Wir wissen, dass externe Kinderbetreuung eine grosse Bedeutung für die Vereinbarkeit von Familie und Beruf hat. Viele Betreuungsangebote sind von ihrer zeitlichen Verfügbarkeit her jedoch noch nicht optimal auf die Bedürfnisse erwerbs­tätiger Eltern abgestimmt. Hinzu kommen die ­hohen Kosten, die das Familienbudget belasten. Hier stellt sich die Frage, wer sich daran beteiligen soll und inwiefern der Staat oder die Kantone in die Pflicht genommen werden sollen. Ein gutes Beispiel liefert Zürich: Die Stadt führt bis 2030 flächendeckend Tagesschulen ein. Dem Volksentscheid voraus ging ein mehrjähriges Pilotprojekt. Dieses zeigte, dass rund 20 Prozent der Eltern ihr Haushaltserwerbspensum aufgrund der Tagesschule erhöht haben oder erhöhen wollen. Die durchschnittliche Erhöhung lag bei rund einem Arbeitstag pro Woche – das ist enorm.

Zum Abschluss: Sie waren in führenden Positionen für grosse Konzerne tätig und haben zwei erwachsene Kinder – welche persönlichen Erfahrungen haben Sie geprägt?

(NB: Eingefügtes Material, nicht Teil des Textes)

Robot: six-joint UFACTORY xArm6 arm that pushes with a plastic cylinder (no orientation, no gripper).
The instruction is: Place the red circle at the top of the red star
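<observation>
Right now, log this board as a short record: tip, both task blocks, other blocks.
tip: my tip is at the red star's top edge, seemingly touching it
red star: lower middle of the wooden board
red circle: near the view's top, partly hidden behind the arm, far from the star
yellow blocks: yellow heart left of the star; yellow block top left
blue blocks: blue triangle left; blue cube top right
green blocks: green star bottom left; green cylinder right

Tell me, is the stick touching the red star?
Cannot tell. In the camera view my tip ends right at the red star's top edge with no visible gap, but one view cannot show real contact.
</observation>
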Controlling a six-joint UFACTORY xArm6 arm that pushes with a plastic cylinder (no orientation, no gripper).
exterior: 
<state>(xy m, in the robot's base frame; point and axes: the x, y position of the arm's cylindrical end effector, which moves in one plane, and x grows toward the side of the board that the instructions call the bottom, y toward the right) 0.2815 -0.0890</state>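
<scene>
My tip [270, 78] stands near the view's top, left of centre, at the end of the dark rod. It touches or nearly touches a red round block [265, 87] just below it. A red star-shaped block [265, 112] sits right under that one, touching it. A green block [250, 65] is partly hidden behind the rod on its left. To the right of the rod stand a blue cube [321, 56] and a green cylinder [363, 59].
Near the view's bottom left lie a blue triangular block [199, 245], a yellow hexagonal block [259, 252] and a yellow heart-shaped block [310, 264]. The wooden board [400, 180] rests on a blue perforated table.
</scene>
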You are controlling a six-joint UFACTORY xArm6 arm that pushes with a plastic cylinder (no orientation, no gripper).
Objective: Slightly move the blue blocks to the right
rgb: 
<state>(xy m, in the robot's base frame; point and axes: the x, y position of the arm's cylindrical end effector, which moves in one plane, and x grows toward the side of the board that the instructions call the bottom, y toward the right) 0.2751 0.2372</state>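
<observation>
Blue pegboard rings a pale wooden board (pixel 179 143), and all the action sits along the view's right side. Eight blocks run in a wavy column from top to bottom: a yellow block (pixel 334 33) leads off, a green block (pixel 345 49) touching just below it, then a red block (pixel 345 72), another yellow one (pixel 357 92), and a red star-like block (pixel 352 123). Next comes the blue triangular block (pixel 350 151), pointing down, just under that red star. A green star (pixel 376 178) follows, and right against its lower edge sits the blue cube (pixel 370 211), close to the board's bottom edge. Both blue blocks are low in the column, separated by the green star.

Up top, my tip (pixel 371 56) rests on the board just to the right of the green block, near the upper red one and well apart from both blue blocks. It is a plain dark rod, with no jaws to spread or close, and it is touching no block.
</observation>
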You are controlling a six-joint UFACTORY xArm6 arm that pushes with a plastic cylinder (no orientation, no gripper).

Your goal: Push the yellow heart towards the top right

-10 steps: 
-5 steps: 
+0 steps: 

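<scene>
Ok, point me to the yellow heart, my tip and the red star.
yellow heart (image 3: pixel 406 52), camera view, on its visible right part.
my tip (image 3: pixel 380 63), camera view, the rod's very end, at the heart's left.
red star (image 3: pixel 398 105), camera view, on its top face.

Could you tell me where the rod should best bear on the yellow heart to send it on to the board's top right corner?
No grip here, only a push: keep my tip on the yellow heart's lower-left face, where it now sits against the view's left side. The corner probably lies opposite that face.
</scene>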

Die grösste Herausforderung war es, an meinen Überzeugungen festzuhalten. Verschiedene Studien beweisen nämlich inzwischen, dass erwerbstätige Mütter einen positiven Einfluss auf ihre Kinder haben, besonders auf Mädchen. Andere Studien zeigen, dass Kinder in ihrer Entwicklung davon profitieren, wenn beide Elternteile ausgewogen präsent sind. Heute würde ich also bewusster versuchen, weniger den Erwartungen anderer zu entsprechen und mehr das zu machen, was für mich stimmt.